Chapter 2: Sentinels

            “Guess it didn’t quite work out how you wanted. That about sum it up?” Agent Jordy Phelps from the Bureau of Alcohol Tobacco Firearms and Explosives hurled the question skyward in a high-pitched, incendiary tone, sweating through the backside of his skin-tight Wranglers. “I mean it’s getting damn near noon time. If I’m the Lord, I’m not waiting half the day to lift off my chosen people. Just don’t seem to compute.” Phelps squinted at the cresting Texas sun, pulling the brim of his cowboy hat level with his unmanaged black eyebrows. “You ever gonna get to talking? Hell, man. Ain’t part of you happy to still be around? Or don’t you get those type feelings?”

            The subject of the agent’s criticism was a man in his fifties named Theodore. He was the one everybody at the Fort Worth ATF field office called “The Lookout.” The sinewy, bearded figure sat or stood in a wooden tower near the gate to the compound, watching the road and the edge of the property, loose-necked shirt hanging off his old body like something left on a hanger in the back of the closet.
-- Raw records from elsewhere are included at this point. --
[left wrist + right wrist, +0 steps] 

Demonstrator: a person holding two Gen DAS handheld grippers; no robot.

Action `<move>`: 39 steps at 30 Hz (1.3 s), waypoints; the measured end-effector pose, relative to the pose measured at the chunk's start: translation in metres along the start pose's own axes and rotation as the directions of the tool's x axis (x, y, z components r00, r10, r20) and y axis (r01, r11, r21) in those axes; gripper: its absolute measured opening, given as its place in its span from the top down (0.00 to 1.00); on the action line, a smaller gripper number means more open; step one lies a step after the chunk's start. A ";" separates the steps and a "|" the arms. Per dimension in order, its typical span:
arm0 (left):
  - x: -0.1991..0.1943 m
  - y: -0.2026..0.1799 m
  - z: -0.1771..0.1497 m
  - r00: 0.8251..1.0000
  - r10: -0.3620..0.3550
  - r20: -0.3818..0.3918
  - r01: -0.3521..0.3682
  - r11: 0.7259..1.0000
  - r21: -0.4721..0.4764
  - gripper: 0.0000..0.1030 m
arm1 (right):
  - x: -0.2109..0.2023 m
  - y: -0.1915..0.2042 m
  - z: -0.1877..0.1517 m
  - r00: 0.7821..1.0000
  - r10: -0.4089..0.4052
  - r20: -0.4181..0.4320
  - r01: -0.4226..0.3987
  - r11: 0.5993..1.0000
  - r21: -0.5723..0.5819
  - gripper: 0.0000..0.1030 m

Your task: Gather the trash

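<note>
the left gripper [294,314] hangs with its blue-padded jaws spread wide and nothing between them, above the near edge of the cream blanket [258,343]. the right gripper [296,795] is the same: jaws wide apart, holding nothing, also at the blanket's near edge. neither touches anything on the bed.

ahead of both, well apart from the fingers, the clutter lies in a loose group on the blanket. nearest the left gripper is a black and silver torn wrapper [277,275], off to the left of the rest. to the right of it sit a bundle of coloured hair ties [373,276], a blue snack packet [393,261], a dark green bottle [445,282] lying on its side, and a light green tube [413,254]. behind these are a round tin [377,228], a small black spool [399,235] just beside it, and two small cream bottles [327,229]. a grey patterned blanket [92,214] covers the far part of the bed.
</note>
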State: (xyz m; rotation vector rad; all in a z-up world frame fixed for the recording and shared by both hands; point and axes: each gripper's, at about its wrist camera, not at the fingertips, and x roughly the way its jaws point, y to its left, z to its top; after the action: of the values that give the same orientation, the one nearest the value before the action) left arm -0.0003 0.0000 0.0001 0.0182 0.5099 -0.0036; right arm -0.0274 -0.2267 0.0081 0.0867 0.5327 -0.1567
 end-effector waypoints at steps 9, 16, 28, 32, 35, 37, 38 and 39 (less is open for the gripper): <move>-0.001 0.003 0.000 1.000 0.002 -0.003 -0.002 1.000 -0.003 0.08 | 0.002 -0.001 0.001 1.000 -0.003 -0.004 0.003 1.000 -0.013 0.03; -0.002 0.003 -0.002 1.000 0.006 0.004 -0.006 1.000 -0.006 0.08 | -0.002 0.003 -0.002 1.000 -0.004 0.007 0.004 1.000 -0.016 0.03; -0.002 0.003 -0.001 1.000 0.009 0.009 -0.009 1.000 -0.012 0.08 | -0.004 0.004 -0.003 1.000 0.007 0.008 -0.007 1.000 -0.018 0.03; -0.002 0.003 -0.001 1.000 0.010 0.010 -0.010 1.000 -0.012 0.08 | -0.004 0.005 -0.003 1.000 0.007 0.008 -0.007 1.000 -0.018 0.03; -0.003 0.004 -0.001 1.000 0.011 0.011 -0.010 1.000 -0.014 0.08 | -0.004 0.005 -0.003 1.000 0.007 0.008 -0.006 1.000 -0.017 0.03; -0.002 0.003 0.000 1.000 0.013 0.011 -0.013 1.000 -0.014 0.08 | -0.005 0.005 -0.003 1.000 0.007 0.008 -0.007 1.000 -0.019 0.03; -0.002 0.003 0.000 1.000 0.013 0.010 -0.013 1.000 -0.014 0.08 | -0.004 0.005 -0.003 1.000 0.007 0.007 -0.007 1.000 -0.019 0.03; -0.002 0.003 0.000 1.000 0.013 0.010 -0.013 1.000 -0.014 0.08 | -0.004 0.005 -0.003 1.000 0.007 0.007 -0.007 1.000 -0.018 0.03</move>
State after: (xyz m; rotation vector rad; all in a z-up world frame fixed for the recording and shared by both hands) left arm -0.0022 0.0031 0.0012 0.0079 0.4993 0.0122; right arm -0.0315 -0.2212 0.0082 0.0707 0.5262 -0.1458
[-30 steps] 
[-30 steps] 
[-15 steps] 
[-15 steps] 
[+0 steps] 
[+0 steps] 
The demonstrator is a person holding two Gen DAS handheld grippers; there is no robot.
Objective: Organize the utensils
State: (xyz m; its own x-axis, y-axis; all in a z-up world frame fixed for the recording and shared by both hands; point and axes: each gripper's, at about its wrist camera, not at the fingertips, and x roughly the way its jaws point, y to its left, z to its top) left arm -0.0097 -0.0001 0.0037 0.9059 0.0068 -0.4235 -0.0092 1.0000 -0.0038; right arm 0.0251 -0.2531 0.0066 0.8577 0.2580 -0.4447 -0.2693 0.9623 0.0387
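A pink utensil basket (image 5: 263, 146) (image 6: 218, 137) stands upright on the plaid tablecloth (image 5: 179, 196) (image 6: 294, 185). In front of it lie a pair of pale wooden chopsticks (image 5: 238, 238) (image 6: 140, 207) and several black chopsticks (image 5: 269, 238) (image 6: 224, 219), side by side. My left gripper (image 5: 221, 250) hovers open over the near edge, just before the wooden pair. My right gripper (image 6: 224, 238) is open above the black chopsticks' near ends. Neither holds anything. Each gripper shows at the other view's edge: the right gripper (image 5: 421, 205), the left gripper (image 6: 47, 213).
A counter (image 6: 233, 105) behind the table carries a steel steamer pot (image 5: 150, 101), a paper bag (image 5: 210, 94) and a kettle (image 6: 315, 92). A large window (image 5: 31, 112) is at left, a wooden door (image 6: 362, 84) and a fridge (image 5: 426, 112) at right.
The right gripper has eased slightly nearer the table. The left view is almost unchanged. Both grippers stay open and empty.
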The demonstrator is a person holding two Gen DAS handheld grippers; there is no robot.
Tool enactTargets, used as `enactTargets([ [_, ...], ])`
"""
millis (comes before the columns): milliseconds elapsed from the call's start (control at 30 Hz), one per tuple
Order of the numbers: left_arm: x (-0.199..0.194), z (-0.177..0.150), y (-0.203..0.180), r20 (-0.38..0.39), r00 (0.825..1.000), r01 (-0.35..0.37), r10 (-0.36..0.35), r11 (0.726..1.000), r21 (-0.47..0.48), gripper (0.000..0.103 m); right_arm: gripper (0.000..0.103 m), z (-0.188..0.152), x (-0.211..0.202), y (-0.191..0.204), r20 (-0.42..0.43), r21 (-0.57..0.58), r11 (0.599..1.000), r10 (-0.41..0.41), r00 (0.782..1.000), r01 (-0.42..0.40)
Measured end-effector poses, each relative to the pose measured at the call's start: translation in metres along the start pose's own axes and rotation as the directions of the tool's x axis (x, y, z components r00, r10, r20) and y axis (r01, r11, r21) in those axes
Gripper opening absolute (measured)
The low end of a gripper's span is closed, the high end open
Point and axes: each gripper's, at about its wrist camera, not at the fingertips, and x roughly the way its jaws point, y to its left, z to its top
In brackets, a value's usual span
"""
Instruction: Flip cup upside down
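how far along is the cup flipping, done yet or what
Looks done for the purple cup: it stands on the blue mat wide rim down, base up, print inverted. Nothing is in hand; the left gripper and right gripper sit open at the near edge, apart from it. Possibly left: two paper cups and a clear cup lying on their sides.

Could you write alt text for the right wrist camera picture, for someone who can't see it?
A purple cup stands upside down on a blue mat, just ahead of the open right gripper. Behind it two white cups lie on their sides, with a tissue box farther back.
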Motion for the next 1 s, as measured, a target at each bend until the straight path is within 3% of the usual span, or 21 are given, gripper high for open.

He never spoke, save one word: “Blessings.” Other than that, you weren’t getting anything out of old Theo. He was a sentinel. He was one of those silly soldiers standing guard outside Buckingham. He was Idris Elba from Thor. Phelps was proud to have come up with that one. So he called Theo Hamdoll, because that’s how it came out of Phelps’ weathered lips.

            A car door slammed closed behind and the young ATF man turned to see his boss getting off a call. Agent Wolf Becker nodded at the junior agent and then up at the tower. “Has he said anything?” Becker asked, flat and authoritatively. He was the senior man at the field office. That put this problem square in his lap, but if any fed was built for it, he was the guy. Wolf Becker was known as having the equanimity of a cup of water, at least to the casual observer. Whatever Phelps was, Becker was the opposite.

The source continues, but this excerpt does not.